Algum dos seus pacientes tentou tirar a própria vida?

Nos últimos meses, vi um número considerável de mulheres chegando ao hospital por causa de comportamento de auto-mutilação. A maioria tentou se queimar, no que foi considerado tentativa de suicídio. A forma como o comportamento suicida se manifesta em Qayyarah é bastante singular para mim e esse método específico – usar fogo para queimar a si mesmo em vez de ingerir medicação, por exemplo – parece ser específico de gênero e contexto. No geral, o número de pacientes que apresentam comportamento de auto-agressão é alto, mas sem indicações de um aumento significativo no momento.
 

Como a doença mental é percebida? 

O estigma relativo à saúde mental é universal e real. Ele existe em todos os contextos e o Iraque não é exceção, à medida que as pessoas que precisam de nossos serviços se abstêm de vir até nós por medo de serem ridicularizados e por sentirem culpa.
 

Como você reduz o estigma em torno da saúde mental em tal contexto?

Lutamos contra o estigma empoderando nossos pacientes. Isso é, conversar abertamente com eles sobre o tratamento, os benefícios e os desafios e destacar evidências de como o apoio à saúde mental é benéfico para eles durante o tratamento. Um paciente empoderado é capaz de empoderar outras pessoas, por isso, incentivamos nossos pacientes a difundir a informação em suas comunidades sobre o apoio à saúde mental e como isso pode ser benéfico para qualquer pessoa que precise.

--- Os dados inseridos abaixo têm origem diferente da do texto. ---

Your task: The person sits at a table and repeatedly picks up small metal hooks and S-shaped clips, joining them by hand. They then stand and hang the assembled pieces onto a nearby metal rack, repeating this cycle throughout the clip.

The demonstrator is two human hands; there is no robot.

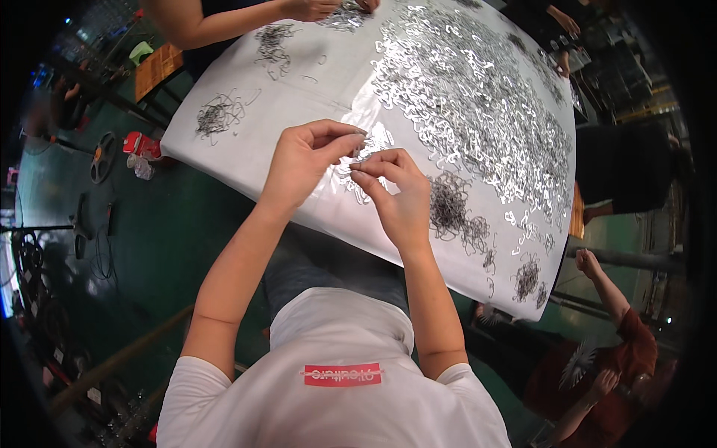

Desde que cheguei a este projeto, vários de nossos pacientes encaminharam seus familiares, amigos e vizinhos, e isso é um sinal positivo claro. Combater o estigma é uma  batalha árdua e constante na atenção à saúde mental, mas é fundamental que os profissionais continuem trabalhando com os pacientes, capacitando-os a levar uma vida plena e reforçando os benefícios de receber apoio de saúde mental.